WORK INSTRUCTION =>
Start with the first line of the material. Repeat each line exactly through the one that contains "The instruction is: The".
——
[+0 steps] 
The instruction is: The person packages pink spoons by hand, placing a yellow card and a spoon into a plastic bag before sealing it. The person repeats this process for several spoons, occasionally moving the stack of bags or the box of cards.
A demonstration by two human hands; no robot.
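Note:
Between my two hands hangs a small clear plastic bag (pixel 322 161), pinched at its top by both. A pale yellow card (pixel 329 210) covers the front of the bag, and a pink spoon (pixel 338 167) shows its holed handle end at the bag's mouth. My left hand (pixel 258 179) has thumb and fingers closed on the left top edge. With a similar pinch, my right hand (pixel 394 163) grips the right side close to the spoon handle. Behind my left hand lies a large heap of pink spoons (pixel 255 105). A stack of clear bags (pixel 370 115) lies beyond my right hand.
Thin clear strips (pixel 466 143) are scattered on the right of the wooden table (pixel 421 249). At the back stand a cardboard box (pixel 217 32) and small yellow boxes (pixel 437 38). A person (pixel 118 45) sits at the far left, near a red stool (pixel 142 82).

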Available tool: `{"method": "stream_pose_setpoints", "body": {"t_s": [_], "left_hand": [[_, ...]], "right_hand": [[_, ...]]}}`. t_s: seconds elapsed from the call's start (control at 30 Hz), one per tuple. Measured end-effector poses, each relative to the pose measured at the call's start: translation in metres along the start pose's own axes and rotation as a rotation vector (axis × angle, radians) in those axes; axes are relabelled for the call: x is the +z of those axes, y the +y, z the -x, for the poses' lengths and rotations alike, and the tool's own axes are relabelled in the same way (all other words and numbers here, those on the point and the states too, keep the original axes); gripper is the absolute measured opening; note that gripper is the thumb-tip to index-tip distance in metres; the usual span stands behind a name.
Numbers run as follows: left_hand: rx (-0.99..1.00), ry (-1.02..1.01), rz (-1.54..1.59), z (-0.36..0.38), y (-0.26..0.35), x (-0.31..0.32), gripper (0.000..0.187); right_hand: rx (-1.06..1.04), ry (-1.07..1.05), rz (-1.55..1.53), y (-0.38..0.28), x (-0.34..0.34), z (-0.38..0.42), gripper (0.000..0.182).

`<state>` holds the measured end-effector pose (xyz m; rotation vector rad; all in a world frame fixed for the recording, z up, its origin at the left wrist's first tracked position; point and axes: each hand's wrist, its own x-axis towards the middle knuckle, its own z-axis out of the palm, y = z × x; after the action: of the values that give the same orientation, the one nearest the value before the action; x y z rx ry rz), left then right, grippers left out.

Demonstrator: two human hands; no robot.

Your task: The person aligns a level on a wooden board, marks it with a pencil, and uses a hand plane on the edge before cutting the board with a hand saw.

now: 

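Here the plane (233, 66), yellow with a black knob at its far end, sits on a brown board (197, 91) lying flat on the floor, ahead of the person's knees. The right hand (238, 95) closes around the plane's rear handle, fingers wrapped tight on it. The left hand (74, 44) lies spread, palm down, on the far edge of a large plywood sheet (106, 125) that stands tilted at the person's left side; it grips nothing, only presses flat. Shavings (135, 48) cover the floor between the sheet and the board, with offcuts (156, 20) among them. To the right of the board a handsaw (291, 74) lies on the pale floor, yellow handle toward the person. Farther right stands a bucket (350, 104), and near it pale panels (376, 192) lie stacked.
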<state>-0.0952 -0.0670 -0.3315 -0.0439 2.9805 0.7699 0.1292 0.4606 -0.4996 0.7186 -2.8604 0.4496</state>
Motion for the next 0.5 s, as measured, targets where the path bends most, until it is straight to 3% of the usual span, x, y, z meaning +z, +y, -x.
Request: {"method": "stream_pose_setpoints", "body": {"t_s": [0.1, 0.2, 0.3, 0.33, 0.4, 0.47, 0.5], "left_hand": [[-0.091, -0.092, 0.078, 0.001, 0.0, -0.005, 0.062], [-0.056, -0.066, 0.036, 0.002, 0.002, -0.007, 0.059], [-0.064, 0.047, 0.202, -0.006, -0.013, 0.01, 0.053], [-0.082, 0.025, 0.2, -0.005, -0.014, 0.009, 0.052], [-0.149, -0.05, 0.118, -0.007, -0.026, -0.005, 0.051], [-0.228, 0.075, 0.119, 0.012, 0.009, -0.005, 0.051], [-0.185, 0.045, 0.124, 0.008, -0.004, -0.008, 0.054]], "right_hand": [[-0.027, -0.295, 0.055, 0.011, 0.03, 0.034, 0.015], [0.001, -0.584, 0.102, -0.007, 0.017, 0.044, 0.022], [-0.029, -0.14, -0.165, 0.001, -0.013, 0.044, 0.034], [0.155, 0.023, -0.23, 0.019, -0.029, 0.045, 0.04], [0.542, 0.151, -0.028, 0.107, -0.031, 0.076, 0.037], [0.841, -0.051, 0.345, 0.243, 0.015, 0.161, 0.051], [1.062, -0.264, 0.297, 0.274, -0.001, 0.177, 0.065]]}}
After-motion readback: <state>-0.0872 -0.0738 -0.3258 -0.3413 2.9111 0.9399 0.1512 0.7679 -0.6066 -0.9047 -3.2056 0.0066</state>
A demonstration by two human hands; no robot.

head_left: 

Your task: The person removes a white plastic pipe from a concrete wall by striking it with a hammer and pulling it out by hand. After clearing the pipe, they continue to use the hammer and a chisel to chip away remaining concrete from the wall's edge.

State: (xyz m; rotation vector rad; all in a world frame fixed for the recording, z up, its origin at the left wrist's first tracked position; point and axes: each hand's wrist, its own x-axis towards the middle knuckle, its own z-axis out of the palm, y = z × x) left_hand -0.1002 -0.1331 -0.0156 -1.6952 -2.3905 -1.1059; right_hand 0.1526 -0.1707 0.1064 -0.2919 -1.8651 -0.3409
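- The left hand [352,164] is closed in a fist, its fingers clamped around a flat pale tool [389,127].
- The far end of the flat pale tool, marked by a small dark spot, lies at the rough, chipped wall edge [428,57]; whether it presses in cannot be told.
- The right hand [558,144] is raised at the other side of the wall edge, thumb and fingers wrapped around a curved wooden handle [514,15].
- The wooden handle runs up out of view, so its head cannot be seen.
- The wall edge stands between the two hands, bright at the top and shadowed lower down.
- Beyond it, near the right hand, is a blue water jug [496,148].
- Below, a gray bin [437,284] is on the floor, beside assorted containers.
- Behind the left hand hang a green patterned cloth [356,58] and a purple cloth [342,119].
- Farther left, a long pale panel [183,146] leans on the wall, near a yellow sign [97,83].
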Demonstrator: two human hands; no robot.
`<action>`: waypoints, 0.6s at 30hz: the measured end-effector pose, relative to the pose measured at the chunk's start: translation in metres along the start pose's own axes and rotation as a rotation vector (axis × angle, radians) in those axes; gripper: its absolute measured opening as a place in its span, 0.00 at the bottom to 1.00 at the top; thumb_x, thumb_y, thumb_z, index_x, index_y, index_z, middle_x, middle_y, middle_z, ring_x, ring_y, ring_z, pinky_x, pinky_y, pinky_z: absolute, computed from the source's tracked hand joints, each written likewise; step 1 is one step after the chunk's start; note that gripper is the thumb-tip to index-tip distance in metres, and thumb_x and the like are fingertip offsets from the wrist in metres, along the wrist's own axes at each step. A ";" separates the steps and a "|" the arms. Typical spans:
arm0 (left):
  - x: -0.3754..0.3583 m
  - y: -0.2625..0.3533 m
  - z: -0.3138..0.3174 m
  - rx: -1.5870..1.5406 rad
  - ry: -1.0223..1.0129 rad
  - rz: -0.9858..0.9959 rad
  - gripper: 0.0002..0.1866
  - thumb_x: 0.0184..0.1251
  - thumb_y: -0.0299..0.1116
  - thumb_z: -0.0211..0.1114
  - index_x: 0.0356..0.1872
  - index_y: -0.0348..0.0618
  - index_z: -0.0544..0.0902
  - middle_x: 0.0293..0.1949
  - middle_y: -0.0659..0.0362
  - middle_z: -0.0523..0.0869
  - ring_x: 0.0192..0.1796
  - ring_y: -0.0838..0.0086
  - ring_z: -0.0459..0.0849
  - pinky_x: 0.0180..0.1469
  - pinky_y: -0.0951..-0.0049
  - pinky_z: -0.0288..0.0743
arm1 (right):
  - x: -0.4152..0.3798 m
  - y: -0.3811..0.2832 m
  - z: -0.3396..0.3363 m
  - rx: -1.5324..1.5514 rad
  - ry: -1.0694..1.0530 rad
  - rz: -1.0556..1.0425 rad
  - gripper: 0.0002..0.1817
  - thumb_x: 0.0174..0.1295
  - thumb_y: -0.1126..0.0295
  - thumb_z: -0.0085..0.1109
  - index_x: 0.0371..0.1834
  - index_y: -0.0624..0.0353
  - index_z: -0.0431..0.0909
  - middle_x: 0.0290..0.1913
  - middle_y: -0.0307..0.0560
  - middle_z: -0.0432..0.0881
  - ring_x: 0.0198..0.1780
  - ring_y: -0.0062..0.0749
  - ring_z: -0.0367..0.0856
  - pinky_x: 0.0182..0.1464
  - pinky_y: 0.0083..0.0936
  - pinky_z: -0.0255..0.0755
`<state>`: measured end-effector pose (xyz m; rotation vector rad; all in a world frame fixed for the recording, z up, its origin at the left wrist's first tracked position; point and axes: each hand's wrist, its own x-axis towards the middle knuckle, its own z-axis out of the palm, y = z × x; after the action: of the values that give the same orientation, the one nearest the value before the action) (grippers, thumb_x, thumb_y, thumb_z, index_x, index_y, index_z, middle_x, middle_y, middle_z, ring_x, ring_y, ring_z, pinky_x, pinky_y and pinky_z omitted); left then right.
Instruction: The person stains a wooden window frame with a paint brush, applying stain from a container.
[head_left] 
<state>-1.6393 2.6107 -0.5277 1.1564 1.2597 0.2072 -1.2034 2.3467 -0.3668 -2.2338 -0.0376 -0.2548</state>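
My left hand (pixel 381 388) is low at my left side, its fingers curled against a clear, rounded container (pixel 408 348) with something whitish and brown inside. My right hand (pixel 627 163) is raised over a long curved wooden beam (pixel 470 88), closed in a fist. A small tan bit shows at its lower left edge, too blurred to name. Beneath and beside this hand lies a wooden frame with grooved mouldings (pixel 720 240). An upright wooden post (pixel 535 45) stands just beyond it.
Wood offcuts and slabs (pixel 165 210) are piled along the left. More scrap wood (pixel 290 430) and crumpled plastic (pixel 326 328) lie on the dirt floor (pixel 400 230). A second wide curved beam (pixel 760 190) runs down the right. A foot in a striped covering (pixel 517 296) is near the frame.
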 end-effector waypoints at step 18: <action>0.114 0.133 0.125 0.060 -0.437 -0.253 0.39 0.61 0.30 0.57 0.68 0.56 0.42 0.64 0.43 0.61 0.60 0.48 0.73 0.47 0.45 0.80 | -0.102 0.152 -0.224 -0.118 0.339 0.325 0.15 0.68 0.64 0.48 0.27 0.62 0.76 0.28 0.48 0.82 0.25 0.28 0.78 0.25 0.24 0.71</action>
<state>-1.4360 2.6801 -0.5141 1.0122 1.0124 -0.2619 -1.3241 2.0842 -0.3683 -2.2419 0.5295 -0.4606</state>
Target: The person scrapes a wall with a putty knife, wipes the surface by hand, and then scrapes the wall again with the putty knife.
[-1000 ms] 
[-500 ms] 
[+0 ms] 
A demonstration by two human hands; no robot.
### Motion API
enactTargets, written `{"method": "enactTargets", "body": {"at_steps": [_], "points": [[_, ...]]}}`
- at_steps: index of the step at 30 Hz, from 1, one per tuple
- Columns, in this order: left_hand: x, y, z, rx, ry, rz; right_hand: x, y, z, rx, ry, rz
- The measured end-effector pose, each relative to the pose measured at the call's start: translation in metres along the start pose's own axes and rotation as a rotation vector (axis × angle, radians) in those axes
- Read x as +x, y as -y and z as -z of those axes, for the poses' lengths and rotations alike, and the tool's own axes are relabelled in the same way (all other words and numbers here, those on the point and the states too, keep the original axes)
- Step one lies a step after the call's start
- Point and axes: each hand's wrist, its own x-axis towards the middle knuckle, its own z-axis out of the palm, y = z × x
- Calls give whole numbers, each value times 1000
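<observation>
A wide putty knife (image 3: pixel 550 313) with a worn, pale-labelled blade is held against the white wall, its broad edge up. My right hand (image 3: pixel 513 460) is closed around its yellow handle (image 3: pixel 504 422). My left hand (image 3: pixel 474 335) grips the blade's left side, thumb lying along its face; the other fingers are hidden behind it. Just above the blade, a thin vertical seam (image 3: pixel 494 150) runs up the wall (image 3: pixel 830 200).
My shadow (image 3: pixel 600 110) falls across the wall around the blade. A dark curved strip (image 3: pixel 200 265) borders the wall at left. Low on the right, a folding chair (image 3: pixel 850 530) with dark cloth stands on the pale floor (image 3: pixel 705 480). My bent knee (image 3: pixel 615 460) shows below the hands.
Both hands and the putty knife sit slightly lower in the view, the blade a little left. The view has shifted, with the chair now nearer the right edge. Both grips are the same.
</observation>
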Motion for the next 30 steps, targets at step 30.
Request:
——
ANSWER SECTION =>
[+0 steps] 
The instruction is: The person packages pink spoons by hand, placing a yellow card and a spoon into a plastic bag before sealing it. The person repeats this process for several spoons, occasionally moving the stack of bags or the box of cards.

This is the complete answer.